Hi, thought I would start a new thread. I don't know how to link, please could someone else?

The thread title is obviously meant to be positive, though I am not feeling particularly positive right now. I am hearing what you are all saying about my responsibilities towards my DC though x

AbigailAdams Tue 22-Jan-13 16:48:45

With the going to school without food thing, I would never use food as an incentive or punishment for doing (or not doing) something. It wouldn't have crossed even been on my radar to say that to one of my children. Chivvy them along, point out they will be late by all means but not give them breakfast (which is effectively what he was saying would happen if they didn't find the dressing gown), no I wouldn't even mention that. It wouldn't cross my mind because having breakfast is a must, a necessity, wearing a dressing gown, not so much.

However, if that was the sum total of your post and problem with him then the jury would be out. I can see how some people wouldn't see it as a problem or it be thoughtless. But it isn't the sum total and these things all add up. And he is an abuser. Abusers aren't ever thoughtless. They are the opposite, which I think is why you are mistaken that he hasn't thought properly about the consequences of a 4th pregnancy for you. I understand why you would want to think that, but he knows full well. OxfordBags is right. It is chilling.

springyhope Tue 22-Jan-13 16:50:33

Nickname, I don't want to be soppy, but what you describe makes me feel unbearably sad.

re the breakfast thing. I have never used anything/it didn't occur to me to use anything that came in the category of subsistence eg air, water, food, shelter, warmth etc as a sanction.
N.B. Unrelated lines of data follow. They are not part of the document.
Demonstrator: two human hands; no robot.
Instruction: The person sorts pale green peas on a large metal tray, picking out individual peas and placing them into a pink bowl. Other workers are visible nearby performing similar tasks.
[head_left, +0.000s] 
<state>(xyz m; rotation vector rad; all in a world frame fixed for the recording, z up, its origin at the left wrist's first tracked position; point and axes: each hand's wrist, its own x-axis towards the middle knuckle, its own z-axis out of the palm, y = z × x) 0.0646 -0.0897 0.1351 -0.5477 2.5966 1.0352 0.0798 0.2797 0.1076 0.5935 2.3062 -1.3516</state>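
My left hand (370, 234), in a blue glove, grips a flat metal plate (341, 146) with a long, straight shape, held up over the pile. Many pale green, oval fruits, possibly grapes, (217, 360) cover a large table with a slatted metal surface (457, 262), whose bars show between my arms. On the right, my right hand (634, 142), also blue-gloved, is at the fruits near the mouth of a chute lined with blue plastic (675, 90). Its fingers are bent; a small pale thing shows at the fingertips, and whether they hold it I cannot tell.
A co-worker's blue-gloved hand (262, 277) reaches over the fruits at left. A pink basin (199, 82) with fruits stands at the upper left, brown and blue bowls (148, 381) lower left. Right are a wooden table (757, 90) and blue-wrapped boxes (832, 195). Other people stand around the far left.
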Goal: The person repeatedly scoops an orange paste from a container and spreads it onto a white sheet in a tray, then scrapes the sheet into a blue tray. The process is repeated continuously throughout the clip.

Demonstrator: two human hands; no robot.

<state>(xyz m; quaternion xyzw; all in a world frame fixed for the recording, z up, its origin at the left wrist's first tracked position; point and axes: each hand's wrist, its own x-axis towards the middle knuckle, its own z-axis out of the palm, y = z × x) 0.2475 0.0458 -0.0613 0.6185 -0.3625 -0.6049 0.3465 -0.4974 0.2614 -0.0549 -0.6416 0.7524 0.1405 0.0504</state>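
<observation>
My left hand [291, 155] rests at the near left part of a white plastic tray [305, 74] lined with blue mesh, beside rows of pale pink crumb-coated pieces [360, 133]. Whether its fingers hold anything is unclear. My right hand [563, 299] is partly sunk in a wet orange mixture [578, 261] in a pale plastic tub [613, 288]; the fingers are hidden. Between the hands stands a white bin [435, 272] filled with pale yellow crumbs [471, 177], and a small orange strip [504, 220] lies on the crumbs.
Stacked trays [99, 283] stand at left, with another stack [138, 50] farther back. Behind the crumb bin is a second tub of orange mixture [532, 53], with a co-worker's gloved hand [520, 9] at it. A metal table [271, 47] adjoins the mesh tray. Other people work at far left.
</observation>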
That would also include basic emotional subsistence btw eg not using 'love' to punish by witholding. Treats/nonessentials were used as disciplinary sanctions. It seems to me a very odd thing to use as a sanction. odd = understatement. It does look like he will be obeyed. Finding his dressing gown to... what? Put it away? Bit army-ish imo.

gb, your instincts about your h's behaviour are spot on, you need to start trusting them now.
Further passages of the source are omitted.